La rutina aparece entonces como un ancla.
Una guía clara que reduce la incertidumbre, organiza el día y baja la ansiedad.
Sin una rutina, el cerebro autista puede sentirse como ese dibujo enredado:
muchos estímulos, ninguna estructura para procesarlos, dificultad para anticipar qué viene después y, como resultado, mayor estrés, irritabilidad, desregulación o agotamiento.
Con una rutina, en cambio, ocurre algo poderoso:
El niño sabe qué esperar.
Su cerebro puede preparar la transición antes de que ocurra.
Las actividades se ordenan de manera visual y predecible.
La energía mental se usa para aprender, jugar o comunicarse… no para adivinar el siguiente paso.

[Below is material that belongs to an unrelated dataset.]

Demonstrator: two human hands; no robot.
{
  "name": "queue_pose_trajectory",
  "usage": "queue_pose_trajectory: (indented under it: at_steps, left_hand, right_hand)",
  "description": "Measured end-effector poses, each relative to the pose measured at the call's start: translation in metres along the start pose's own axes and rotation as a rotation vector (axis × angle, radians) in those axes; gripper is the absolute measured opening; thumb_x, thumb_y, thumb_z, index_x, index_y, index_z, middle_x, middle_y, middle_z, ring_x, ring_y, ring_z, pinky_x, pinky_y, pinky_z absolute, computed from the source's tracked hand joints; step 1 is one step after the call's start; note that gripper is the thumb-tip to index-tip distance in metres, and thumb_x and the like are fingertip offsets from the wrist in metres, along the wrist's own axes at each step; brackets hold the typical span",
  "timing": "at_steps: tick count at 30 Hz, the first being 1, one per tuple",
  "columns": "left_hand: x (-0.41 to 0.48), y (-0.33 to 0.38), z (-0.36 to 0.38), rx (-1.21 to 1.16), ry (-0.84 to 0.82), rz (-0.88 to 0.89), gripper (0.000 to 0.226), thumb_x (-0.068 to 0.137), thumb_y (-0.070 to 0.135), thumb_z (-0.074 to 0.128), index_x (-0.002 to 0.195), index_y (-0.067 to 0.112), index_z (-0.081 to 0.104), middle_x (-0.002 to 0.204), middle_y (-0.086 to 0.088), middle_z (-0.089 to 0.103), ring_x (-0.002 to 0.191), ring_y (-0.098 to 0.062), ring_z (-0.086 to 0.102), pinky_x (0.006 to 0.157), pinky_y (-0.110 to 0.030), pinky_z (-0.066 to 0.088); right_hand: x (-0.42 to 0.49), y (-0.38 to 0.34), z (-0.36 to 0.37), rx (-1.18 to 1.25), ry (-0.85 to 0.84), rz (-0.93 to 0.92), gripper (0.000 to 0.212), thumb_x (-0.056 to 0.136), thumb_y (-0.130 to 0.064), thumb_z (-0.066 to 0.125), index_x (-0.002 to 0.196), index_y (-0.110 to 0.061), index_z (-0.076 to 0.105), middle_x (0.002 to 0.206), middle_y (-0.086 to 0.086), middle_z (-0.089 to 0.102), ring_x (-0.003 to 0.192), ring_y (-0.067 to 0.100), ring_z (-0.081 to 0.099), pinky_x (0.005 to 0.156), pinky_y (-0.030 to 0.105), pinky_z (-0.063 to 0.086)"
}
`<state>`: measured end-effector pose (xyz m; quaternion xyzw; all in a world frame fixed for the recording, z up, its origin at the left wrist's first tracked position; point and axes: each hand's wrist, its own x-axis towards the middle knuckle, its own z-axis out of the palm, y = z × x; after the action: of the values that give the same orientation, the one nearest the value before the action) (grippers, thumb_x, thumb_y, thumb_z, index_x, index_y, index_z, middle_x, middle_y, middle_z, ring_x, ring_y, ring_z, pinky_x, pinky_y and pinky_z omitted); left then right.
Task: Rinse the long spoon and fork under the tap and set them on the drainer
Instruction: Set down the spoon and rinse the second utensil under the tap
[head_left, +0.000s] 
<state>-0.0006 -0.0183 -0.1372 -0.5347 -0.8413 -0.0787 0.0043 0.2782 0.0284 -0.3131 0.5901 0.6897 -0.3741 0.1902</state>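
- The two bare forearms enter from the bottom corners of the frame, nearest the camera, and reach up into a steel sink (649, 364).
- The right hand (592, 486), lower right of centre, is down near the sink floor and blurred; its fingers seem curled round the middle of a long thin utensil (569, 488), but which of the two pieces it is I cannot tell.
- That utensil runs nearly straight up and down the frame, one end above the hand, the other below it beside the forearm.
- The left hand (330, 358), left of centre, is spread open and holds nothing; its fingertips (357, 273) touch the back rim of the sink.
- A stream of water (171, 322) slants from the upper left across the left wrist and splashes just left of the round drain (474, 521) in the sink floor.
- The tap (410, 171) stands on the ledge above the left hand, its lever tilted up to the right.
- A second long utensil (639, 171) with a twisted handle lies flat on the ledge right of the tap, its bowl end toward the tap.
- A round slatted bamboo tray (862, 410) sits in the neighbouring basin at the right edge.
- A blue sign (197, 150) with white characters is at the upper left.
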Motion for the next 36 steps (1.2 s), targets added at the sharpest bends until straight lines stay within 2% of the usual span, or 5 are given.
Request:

Las rutinas no son “caprichos”.
Son herramientas de accesibilidad para que el niño pueda desarrollarse en un mundo que no siempre está diseñado para él.
Estructurar el día en pasos simples —levantarse, desayunar, estudiar, hacer ejercicio, realizar tareas, comer— no limita su autonomía:
LA CONSTRUYE.
Cuando un niño autista tiene una rutina:
❤️🩹 se siente seguro
❤️🩹 se regula más rápido
❤️🩹 entiende mejor su entorno
❤️🩹 anticipa lo que viene
❤️🩹 reduce la ansiedad
❤️🩹 tiene más disponibilidad emocional para aprender y disfrutar.